Each line below needs to be returned exactly. Skip any picture.
:::::
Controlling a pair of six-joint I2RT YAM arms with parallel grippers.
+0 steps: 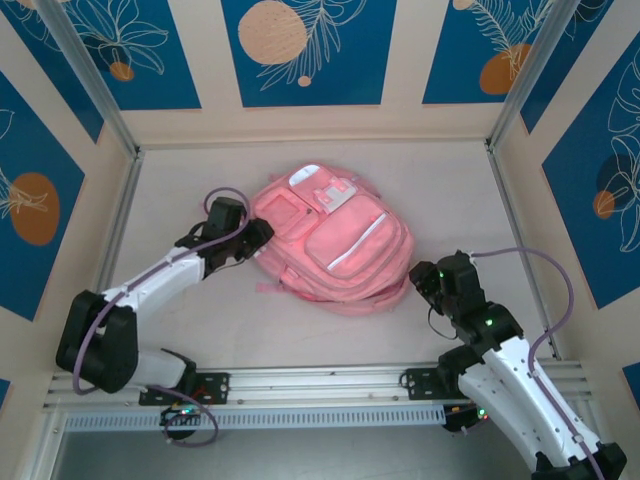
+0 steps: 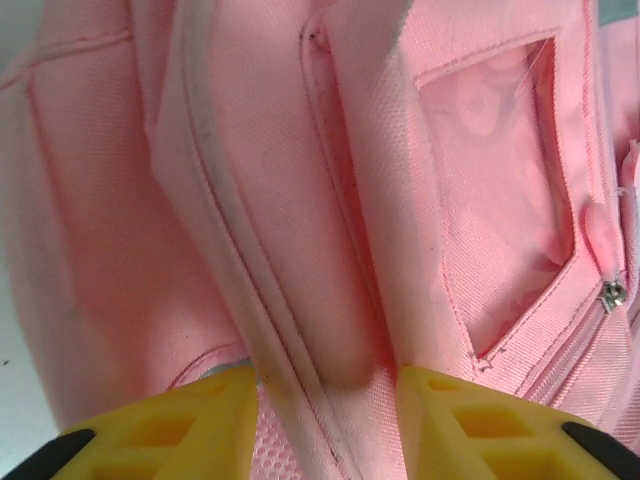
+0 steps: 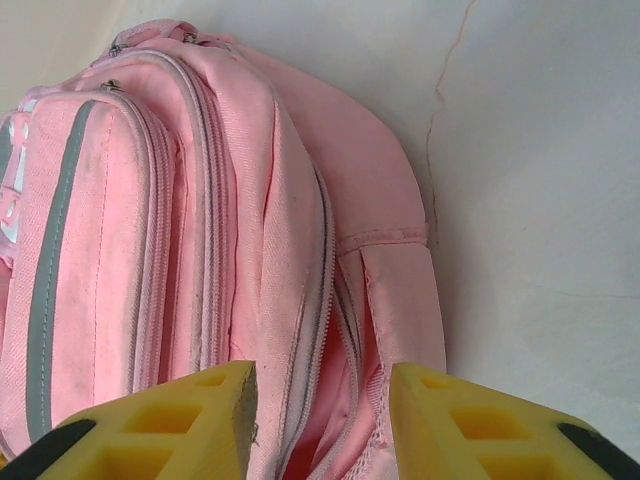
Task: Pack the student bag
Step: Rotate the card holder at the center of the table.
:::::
_Exercise output_:
Controlling a pair of six-joint I2RT YAM arms with parallel grippers.
+0 steps: 
+0 steps: 
+0 steps: 
Task: Pack the student bag
Step: Rotate the card holder at the center of the table.

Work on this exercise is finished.